#### ASSIGNED TASK:
Repeat nothing but the lines below running from the one containing "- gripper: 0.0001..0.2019" to the one containing "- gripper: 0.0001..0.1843". Keep both end lines.

Records from a dataset
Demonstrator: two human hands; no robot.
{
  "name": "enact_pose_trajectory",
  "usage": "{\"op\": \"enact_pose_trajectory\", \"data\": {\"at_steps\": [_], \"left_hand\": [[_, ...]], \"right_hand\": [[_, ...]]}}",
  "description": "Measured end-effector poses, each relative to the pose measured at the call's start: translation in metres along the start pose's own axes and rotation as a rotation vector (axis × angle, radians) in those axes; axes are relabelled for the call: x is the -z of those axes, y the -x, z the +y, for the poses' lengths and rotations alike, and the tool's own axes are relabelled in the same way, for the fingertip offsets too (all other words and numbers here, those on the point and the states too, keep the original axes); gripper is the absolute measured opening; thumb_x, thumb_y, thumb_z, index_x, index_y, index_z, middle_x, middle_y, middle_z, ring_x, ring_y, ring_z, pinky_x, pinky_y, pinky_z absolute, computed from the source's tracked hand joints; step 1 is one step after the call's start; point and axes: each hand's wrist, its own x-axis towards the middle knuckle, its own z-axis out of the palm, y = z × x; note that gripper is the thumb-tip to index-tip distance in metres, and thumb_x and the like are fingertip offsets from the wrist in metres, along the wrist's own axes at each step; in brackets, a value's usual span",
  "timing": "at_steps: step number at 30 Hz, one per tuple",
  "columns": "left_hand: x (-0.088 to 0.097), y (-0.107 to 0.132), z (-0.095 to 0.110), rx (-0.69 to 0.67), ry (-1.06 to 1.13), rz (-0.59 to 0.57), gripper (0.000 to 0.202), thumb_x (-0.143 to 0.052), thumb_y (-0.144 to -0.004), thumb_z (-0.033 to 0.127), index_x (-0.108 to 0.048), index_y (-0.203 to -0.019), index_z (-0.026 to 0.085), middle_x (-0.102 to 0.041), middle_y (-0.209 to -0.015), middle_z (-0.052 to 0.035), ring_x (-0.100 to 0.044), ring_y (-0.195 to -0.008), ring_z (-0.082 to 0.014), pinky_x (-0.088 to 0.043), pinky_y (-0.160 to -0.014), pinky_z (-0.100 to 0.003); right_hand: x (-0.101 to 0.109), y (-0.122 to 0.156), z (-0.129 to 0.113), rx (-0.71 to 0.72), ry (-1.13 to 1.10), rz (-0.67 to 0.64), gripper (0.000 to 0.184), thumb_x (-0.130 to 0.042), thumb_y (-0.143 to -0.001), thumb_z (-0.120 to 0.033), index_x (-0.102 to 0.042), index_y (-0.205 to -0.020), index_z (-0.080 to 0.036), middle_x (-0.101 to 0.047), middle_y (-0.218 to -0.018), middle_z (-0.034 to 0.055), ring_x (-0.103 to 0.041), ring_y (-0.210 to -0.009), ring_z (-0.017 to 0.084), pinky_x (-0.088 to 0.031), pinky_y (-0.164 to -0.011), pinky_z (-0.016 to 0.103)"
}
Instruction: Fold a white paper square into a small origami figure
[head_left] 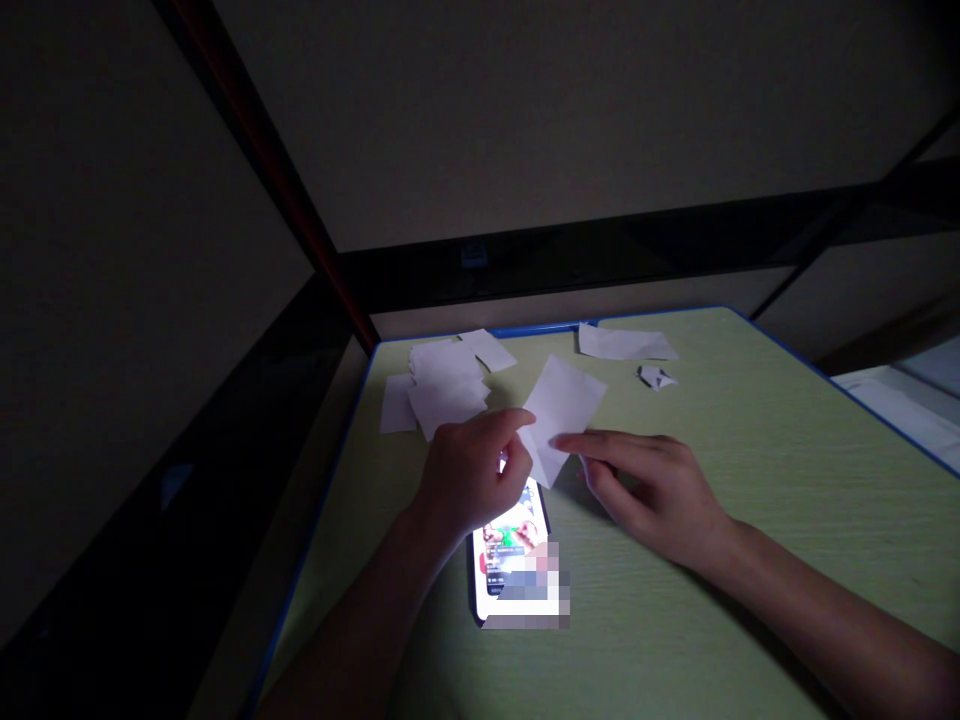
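Observation:
A white sheet of paper (568, 400) is held up between both hands, tilted, above the table. My left hand (480, 465) pinches its left edge between thumb and forefinger. On the other side, my right hand (652, 485) grips the lower right edge, its forefinger lying across the front and its thumb below. Under my left hand lies a phone (516, 540) with its screen lit, showing hands and something green. Part of the phone is hidden by my left hand, and its lower end is blurred out.
Loose white papers (448, 385) lie in an overlapping pile at the back left of the table (787, 480). A paper strip (628, 343) and a small folded paper piece (657, 377) rest at the back right. Walls stand behind and to the left.

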Motion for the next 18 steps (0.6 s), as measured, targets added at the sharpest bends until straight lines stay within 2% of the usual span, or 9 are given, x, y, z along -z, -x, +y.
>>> {"op": "enact_pose_trajectory", "data": {"at_steps": [8, 18], "left_hand": [[0.0001, -0.0003, 0.0004, 0.011, 0.002, -0.002, 0.024, -0.049, -0.073, 0.008, -0.059, -0.094, 0.017, -0.061, -0.06, 0.0035, -0.045, -0.042, -0.0059, -0.038, -0.046, -0.019], [0.0007, -0.0003, 0.0003, 0.014, 0.019, -0.021, 0.026, -0.049, -0.074, 0.008, -0.058, -0.096, 0.017, -0.067, -0.072, -0.0002, -0.053, -0.05, -0.0074, -0.042, -0.049, -0.02]], "right_hand": [[-0.0008, -0.0005, 0.0006, 0.005, 0.014, -0.001, 0.03, -0.047, -0.079, -0.012, -0.064, -0.102, -0.019, -0.07, -0.09, 0.0026, -0.064, -0.065, 0.012, -0.051, -0.06, 0.024], [-0.0006, -0.0006, 0.0008, 0.007, -0.005, 0.003, 0.03, -0.047, -0.078, -0.011, -0.064, -0.103, -0.019, -0.07, -0.089, 0.0022, -0.063, -0.065, 0.011, -0.05, -0.062, 0.025]]}}
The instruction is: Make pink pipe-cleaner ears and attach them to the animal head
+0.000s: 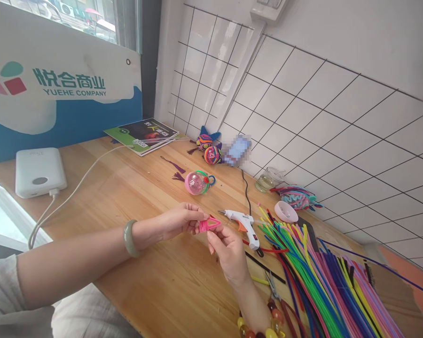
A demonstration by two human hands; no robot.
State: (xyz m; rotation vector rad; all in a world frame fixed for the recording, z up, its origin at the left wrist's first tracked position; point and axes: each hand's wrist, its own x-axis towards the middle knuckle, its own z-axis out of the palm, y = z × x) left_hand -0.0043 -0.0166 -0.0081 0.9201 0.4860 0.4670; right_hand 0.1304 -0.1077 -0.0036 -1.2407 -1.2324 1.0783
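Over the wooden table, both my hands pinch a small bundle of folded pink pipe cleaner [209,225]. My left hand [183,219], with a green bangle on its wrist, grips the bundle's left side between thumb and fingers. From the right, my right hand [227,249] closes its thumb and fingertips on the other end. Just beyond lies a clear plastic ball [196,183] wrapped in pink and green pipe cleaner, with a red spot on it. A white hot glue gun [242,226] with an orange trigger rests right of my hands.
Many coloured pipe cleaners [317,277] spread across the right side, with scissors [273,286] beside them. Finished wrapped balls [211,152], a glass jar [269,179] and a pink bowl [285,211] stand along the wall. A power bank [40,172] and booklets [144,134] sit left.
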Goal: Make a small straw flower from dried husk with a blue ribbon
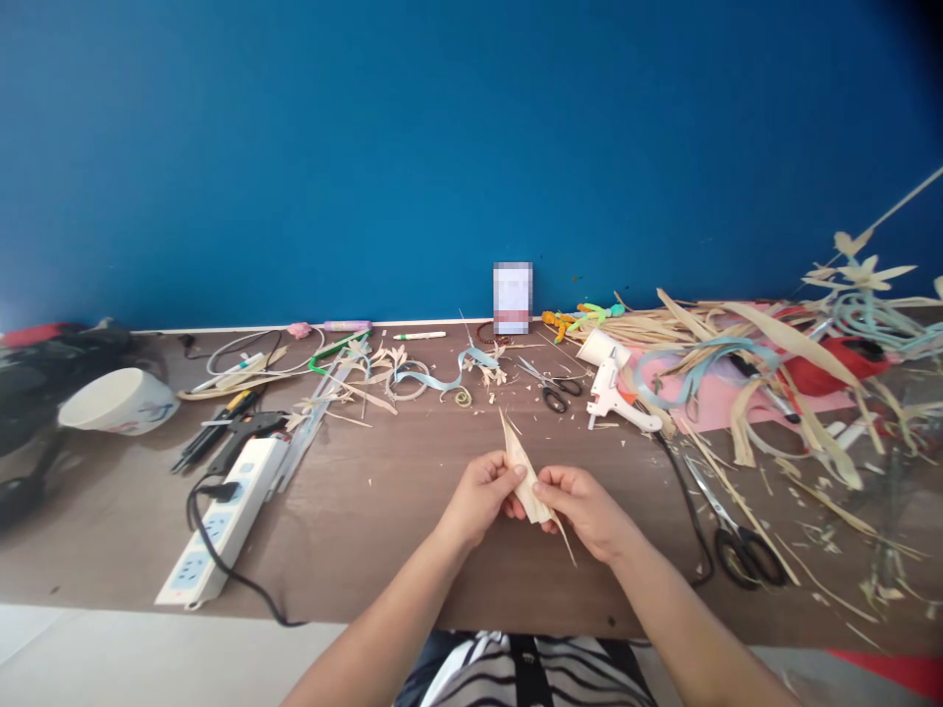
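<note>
Both my hands meet over the middle of the brown table (368, 511), pinching one pale dried leaf strip (525, 473). My left hand (480, 496) grips its left edge with fingers curled. My right hand (585, 506) pinches the right side. The strip's pointed tip sticks up and away from me, and a thin tail hangs down towards the table's front edge.
A white glue gun (615, 398) and small black scissors (551, 388) lie behind my hands. Larger scissors (737, 545) sit at the right beside a black cable. A white power strip (225, 520) and a bowl (118, 401) are at the left. Piled straw (773, 363) fills the right.
</note>
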A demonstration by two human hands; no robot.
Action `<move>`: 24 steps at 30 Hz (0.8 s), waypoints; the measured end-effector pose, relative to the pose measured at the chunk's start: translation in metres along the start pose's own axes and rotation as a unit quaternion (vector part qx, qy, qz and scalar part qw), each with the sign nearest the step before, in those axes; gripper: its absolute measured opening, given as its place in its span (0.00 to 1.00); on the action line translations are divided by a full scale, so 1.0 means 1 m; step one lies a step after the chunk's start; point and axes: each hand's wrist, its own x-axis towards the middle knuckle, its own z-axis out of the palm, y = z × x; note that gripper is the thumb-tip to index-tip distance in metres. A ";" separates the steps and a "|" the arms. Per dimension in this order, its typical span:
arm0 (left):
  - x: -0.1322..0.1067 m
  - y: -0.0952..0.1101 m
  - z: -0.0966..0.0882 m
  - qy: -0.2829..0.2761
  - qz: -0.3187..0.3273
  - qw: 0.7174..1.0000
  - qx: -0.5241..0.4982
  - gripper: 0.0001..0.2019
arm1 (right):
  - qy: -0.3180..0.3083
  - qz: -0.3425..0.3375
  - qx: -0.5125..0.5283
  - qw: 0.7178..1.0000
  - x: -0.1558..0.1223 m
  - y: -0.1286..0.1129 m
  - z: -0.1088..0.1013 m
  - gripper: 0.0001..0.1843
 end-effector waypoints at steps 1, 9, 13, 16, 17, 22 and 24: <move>0.001 -0.001 0.000 -0.001 0.000 1.000 -0.015 0.15 | -0.011 0.006 0.030 0.999 0.000 0.001 0.000 0.15; -0.001 -0.002 -0.007 -0.005 -0.015 0.999 -0.044 0.14 | -0.008 0.008 0.055 0.998 -0.001 0.004 -0.004 0.11; -0.004 0.001 -0.012 -0.044 -0.032 0.998 -0.014 0.15 | 0.039 -0.007 0.028 0.999 -0.001 0.003 -0.004 0.11; -0.005 0.001 -0.015 -0.048 -0.048 0.997 -0.026 0.14 | 0.058 -0.011 0.019 0.998 -0.001 0.004 -0.002 0.12; -0.005 0.000 -0.015 -0.044 -0.050 0.997 -0.034 0.14 | 0.060 -0.012 0.018 0.998 -0.001 0.004 -0.002 0.12; -0.006 -0.006 -0.016 -0.025 -0.048 0.996 -0.067 0.14 | 0.060 -0.021 0.003 0.998 -0.001 0.007 -0.001 0.11; -0.007 -0.008 -0.017 -0.024 -0.045 0.996 -0.067 0.14 | 0.059 -0.021 -0.004 0.998 -0.001 0.008 -0.002 0.10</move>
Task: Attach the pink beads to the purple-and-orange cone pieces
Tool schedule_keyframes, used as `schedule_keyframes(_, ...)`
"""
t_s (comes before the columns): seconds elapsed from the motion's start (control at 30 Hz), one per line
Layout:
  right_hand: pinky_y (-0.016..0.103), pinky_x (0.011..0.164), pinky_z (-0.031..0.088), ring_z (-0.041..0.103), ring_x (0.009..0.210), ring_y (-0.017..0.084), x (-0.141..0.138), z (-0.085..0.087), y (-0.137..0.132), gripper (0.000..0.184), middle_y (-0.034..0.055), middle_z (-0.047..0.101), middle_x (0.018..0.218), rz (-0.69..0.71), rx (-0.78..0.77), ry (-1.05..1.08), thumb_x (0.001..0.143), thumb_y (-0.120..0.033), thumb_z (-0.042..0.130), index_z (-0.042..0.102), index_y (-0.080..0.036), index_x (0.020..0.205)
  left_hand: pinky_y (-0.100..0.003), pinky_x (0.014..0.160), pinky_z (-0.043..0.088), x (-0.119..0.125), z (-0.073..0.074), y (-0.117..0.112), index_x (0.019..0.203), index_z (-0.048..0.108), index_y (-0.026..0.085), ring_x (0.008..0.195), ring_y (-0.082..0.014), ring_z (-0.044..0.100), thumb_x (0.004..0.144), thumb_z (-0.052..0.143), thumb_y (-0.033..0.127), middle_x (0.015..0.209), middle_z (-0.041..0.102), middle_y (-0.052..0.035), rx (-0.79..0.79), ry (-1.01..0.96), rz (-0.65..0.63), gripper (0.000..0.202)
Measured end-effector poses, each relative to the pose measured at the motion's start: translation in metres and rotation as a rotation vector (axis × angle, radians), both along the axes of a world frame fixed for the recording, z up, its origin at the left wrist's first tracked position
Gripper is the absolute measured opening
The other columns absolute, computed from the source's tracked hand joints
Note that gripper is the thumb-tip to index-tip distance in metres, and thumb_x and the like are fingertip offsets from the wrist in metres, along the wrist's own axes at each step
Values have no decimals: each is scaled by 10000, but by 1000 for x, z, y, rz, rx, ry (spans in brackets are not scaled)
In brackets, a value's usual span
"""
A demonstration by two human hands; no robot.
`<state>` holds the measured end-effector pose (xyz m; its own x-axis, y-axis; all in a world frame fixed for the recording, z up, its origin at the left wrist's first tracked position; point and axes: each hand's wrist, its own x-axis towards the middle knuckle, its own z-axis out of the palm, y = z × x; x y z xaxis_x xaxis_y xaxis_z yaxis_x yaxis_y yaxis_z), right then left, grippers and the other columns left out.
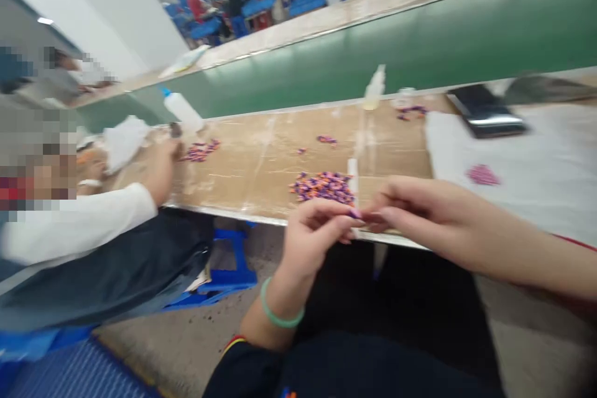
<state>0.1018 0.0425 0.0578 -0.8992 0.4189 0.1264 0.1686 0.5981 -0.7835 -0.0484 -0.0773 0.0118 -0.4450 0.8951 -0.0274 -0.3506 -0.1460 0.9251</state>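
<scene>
My left hand [305,239], with a green bangle at the wrist, pinches a small purple piece [355,214] between thumb and fingertips. Its exact kind is too small and blurred to tell. Close against it, my right hand [426,211] has thumb and forefinger pressed together; whatever they grip is hidden. Both hands hover over the table's front edge. Just behind them lies a heap of small purple, orange and pink pieces [324,186]. To the right, a patch of pink pieces [483,175] rests on a white cloth [541,149].
Small clusters [326,139] lie farther back. A clear nozzle bottle [374,90] and small jar [405,98] stand by the green strip [420,37]. A black phone-like object [487,112] lies right. At left, a co-worker's hand [163,165] is near another cluster [201,150] and a blue-capped bottle [183,109].
</scene>
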Motion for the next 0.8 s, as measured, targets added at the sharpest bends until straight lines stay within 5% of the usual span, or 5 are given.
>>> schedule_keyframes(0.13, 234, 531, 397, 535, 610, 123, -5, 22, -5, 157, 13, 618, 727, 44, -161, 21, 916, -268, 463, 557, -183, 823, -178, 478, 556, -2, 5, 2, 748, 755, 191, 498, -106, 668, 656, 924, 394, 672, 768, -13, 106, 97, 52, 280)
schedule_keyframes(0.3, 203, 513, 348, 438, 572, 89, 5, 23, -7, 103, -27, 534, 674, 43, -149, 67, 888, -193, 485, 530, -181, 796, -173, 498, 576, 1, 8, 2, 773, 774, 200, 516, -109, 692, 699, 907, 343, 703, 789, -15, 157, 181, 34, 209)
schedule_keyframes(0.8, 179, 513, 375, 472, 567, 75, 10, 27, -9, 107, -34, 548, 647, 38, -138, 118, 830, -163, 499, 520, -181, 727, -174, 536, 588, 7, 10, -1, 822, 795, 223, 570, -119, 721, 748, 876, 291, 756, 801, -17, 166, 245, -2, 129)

#### ANSWER SPACE:
  - gripper: 0.0001..0.2019
arm1 (right):
  - qy: -0.3180..0.3083
  - qz: -0.3425..0.3375
  - qx: -0.5125..0.5283
  - qw: 0.7178..1.0000
  - x: -0.1558..0.1223 m
  - y: -0.1286..0.1129 m
  - z: -0.1088..0.1013 m
  - gripper: 0.0001..0.1843

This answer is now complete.